Chito (Mikhail Baryshnikov) loses his fiancée to another and, distraught, finding a window crank and appropriating some other unlikely objects, fancies himself a car. His doctor puts up with this for seven years, then, on the eve of Christmas (forbidden by the Soviets), rattles around with the “car” in search of a sick girl. During an interminable night journey, wherein the doctor also visits his wife’s grave and has a colloquy with her, he finally roughs up Chito and so de-cars him. The sick girl turns out to be Chito’s daughter by the doctor’s lost sweetheart, divorced and remarried to Chito (unbeknown to the doctor!). In the end, Chito, a good husband and father, re-cars himself, and all live happily ever after.
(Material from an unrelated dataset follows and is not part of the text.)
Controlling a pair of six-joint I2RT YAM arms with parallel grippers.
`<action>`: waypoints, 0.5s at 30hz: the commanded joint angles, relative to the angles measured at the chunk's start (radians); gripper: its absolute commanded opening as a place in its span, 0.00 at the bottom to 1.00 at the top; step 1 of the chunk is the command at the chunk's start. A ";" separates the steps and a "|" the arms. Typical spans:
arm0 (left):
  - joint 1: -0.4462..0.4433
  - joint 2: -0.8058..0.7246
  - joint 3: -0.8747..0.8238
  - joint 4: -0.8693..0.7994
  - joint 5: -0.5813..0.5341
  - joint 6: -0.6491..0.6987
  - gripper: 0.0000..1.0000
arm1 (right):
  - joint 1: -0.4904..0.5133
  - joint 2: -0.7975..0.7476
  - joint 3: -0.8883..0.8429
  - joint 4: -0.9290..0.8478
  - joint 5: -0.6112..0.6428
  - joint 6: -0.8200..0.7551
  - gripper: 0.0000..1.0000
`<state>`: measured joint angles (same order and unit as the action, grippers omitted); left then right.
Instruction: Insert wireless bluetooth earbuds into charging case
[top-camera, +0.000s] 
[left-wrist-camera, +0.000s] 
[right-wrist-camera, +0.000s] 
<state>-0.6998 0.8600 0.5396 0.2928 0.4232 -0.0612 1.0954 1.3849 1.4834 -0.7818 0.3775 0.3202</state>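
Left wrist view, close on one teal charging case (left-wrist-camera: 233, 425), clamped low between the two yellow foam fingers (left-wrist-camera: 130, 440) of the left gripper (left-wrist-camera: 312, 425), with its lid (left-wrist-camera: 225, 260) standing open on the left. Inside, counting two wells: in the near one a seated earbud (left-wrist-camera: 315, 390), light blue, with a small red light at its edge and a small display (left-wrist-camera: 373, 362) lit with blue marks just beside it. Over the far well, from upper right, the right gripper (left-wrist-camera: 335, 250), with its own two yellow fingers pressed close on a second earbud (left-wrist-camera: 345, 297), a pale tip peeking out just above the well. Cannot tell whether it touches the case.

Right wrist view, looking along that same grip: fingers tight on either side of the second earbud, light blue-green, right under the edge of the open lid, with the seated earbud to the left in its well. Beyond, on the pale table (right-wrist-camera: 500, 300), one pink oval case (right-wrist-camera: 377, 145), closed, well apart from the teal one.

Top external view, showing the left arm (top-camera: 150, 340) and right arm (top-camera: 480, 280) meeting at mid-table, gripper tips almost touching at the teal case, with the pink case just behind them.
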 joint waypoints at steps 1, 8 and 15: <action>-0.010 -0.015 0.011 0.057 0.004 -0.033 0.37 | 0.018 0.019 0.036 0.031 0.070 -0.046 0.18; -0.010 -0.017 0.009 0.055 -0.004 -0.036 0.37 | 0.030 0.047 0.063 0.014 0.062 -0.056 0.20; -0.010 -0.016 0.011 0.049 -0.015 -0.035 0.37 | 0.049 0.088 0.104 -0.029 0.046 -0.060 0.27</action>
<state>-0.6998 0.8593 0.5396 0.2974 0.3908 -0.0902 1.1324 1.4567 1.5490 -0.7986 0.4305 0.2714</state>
Baryshnikov mimes compellingly and speaks passably; Jon DeVries harrumphs heroically as the harassed doctor. The others are undistinguished, as is the simple tale, overlong at 90 minutes with scant and simplistic dialogue.
“In the end, Chito, a good husband and father, re-cars himself—and all live happily ever after.”
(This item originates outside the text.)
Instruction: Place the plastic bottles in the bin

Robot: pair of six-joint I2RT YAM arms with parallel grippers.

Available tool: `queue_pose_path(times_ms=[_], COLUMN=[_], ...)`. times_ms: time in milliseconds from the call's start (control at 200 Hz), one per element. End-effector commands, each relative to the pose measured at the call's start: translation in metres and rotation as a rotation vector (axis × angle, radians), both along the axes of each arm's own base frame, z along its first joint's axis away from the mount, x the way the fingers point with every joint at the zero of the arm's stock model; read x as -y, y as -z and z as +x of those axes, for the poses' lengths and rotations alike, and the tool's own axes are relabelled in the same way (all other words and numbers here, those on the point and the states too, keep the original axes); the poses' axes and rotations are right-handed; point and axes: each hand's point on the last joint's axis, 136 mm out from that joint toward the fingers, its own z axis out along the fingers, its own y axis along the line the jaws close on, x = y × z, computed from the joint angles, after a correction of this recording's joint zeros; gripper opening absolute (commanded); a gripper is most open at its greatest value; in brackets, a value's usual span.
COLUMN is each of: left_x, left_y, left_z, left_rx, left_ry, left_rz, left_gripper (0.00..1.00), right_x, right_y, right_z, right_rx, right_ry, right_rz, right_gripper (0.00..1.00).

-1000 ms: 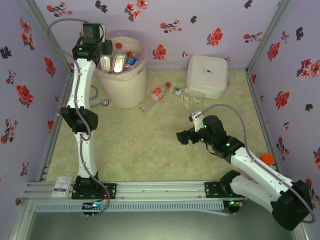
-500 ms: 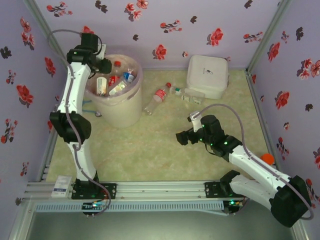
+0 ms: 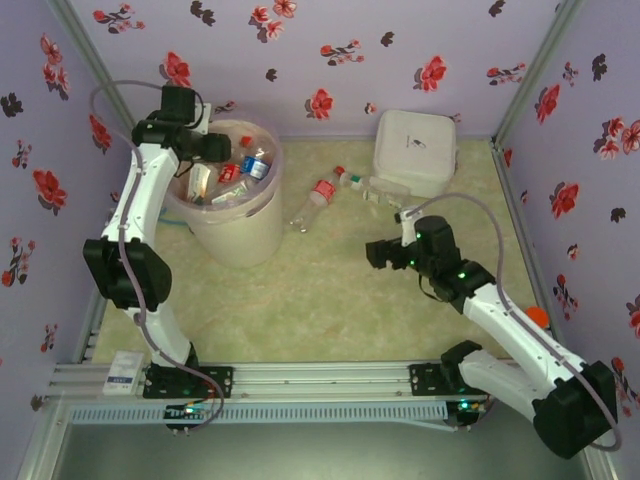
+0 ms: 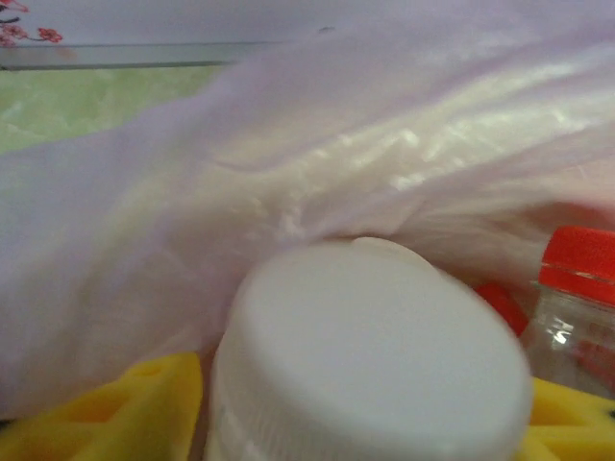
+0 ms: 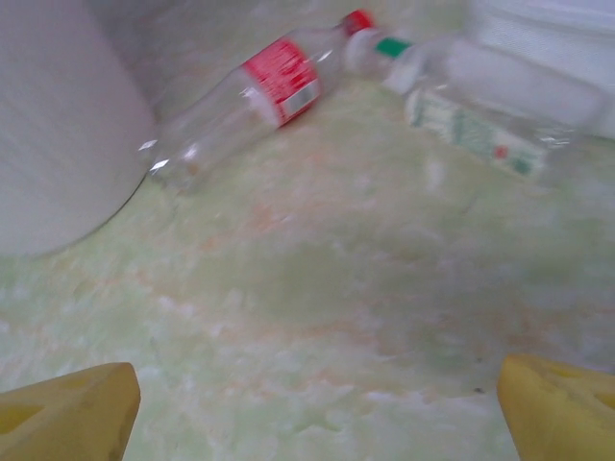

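Note:
The bin (image 3: 232, 222), a pale bucket with a pink bag liner (image 4: 288, 163), stands at the back left and holds several plastic bottles (image 3: 232, 172). My left gripper (image 3: 205, 148) reaches over its far rim. In the left wrist view its yellow fingers (image 4: 144, 408) stand apart around a white round bottle end (image 4: 375, 355). A narrow gap shows at the left finger, and a red-capped bottle (image 4: 575, 307) is beside it. On the floor lie a red-label bottle (image 3: 315, 195) (image 5: 250, 96) and a green-capped clear bottle (image 3: 362, 184) (image 5: 461, 115). My right gripper (image 3: 376, 253) (image 5: 317, 413) hovers open, short of them.
A white square lidded box (image 3: 415, 150) (image 5: 548, 29) stands at the back right, just behind the green-capped bottle. The bin wall (image 5: 58, 125) rises at the left of the right wrist view. An orange ball (image 3: 537, 317) lies by the right wall.
The bin slid left and toward the near side together with my left gripper, whose jaws have since come apart. My right gripper moved slightly farther and to the right.

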Motion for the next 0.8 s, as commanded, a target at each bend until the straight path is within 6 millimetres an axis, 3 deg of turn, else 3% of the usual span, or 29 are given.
queue_pose_path(times_ms=[0, 185, 345, 550, 700, 795], left_x=[0.010, 0.009, 0.011, 0.028, 0.034, 0.032], left_y=[-0.011, -0.060, -0.083, -0.078, -0.077, -0.086], left_z=[-0.013, -0.036, -0.056, -0.088, -0.117, -0.136], left_rx=[0.011, 0.099, 0.142, 0.138, 0.177, 0.231], left_ry=[0.016, 0.031, 0.044, 0.112, 0.102, 0.068], left_rz=[-0.024, -0.002, 0.047, 0.066, 0.051, 0.022], left_gripper=[0.75, 0.86, 0.94, 1.00, 1.00, 0.99], right_x=[0.026, 0.037, 0.037, 0.050, 0.034, 0.037], right_y=[-0.001, -0.020, -0.012, 0.001, -0.003, 0.018], right_z=[0.011, 0.039, 0.068, 0.099, 0.122, 0.137], right_rx=[-0.065, -0.003, 0.014, -0.013, 0.006, -0.041], right_ry=[0.147, 0.175, 0.015, -0.218, -0.339, -0.411], right_rz=[0.035, 0.003, -0.288, -0.641, -0.644, -0.706], right_gripper=[0.95, 0.95, 0.99, 0.99, 0.99, 0.99])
Gabriadze’s visuals are unappealing and sometimes incomprehensible; canned music and singing are of a very humdrum nature; and rudimentary choreography for mostly nondancers by Luis Perez, who also plays the angel, is just serviceable.
Also at Lincoln Center, Egyptian Nights—Piotr Fomenko’s pathetic patchwork lamely subtitled Attempt at a Composition for Theater Scenes, Etudes, Episodes—is a mishmash of bits and pieces from Pushkin’s prose and Valery Brusov’s poetry, never intended to be compacted and staged. With a cast notable for neither talent nor looks, it features a lot of meaningless running round and climbing along walls; also attempts at hoisting oneself into an auditorium balcony, not to mention supposedly funny orgiastic sex scenes with the participants cavorting under a red cloth. Party conversation among a group of pretentious and lackluster characters was mostly disconnected and aimless, story line barely embryonic, and significant meaning undetectable. The woman translating in our earphones was so thickly Russian-accented and unable to keep up as to make a translator of the translator strongly desiderated.
Meanwhile at Bard College, The Inspector General, Gogol’s brilliant satire of provincial greed, gullibility, hypocrisy, and bureaucracy, was manhandled by the director, Valery Fokin, and the actors of the famous (albeit now renamed) Alexandrinsky Theatre of St. Petersburg. With expressionism, Surrealism, and absurdism grafted pell-mell onto the play’s only slightly caricatural proceedings, and what with actors unable to impress with grotesque shenanigans, I was reminded of Gogol’s angry comment at the 1836 premiere of the play at the Alexandrinsky, to the effect that vaudeville was the ruin of Russian acting. That this misguided mounting won every conceivable Russian prize may have been the only funny thing about it.